_WORK REQUIRED_: Please give only the number of lines in the listing below that contain "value".
□ □ □
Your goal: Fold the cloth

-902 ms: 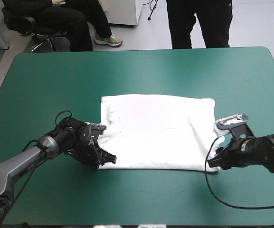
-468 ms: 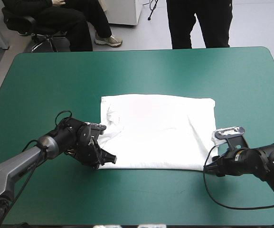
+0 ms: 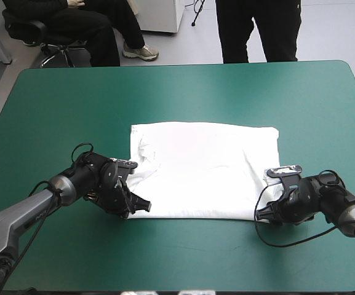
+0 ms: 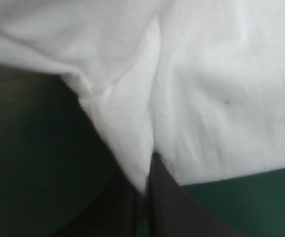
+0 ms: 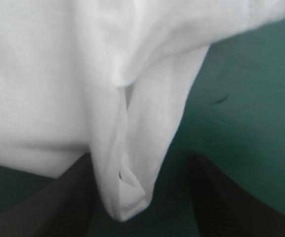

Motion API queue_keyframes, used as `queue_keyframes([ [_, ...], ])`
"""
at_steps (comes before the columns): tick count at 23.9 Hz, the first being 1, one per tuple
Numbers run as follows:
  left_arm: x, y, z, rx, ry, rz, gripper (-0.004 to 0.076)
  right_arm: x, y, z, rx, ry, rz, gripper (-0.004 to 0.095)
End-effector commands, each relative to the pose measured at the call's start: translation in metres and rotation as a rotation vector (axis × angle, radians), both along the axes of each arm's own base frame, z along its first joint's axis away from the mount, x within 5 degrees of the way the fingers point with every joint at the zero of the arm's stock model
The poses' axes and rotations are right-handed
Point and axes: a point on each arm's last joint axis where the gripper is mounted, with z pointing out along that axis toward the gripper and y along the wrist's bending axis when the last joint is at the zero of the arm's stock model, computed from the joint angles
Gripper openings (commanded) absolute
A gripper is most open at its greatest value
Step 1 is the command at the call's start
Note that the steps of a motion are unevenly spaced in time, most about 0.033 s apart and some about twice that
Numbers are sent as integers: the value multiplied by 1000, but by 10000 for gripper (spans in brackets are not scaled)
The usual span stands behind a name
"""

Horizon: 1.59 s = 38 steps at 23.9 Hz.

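Observation:
The white T-shirt (image 3: 205,169) lies flat as a folded rectangle in the middle of the table. My left gripper (image 3: 141,206) sits low at its near-left corner. In the left wrist view the black fingers (image 4: 164,205) meet in an arch with a tip of the T-shirt (image 4: 132,148) pinched between them. My right gripper (image 3: 262,215) is down at the near-right corner. In the right wrist view this gripper (image 5: 141,165) stands open, and a folded corner of the T-shirt (image 5: 132,187) lies between its fingers (image 5: 70,200), which are apart from the fabric.
Bare teal-green cover (image 3: 183,92) stretches from the T-shirt to the far edge and out to both sides. A narrower strip of cover (image 3: 195,252) runs between the grippers and the table's near edge.
My right gripper has slid left along the near side until the T-shirt's near-right corner lies between its fingers. The left gripper and the T-shirt have stayed put.

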Motion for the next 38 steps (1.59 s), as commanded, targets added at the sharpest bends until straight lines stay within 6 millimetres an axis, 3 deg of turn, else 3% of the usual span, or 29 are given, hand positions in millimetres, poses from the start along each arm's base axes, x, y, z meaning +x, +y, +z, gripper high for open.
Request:
queue_keyframes([
  [1, 5, 0, -3, 15, -48, -10, -17, 7, 3, 4, 25, -31, 7, 419],
  [7, 6, 0, -3, 12, -51, -5, -17, 8, 8, -1, 64, -1, -4, 101],
  [8, 6, 0, -1, 9, -57, -5, -17, 8, 8, 1, 65, -2, -3, -21],
  [12, 6, 0, 7, -4, -80, -5, -17, 9, 8, 9, 64, 21, 3, -17],
  [17, 1, 3, 33, -36, -135, -3, -17, 10, 10, 46, 78, -5, 20, -17],
  [18, -3, 5, 46, -53, -166, -4, -17, 7, 9, 64, 87, -32, 26, -17],
  [22, -20, 11, 85, -123, -234, 9, -17, -9, 6, 99, 107, -77, 27, -17],
  [28, -41, 20, 124, -223, -329, 42, -17, -33, 3, 119, 171, -111, -8, -17],
  [33, -29, 16, 146, -283, -467, 61, -17, -21, 4, 136, 228, -285, -73, -17],
  [38, -16, 18, 155, -276, -616, 102, -17, -2, 3, 157, 240, -448, -124, -17],
])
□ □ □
_SOLUTION TO THIS PROBLEM_: 2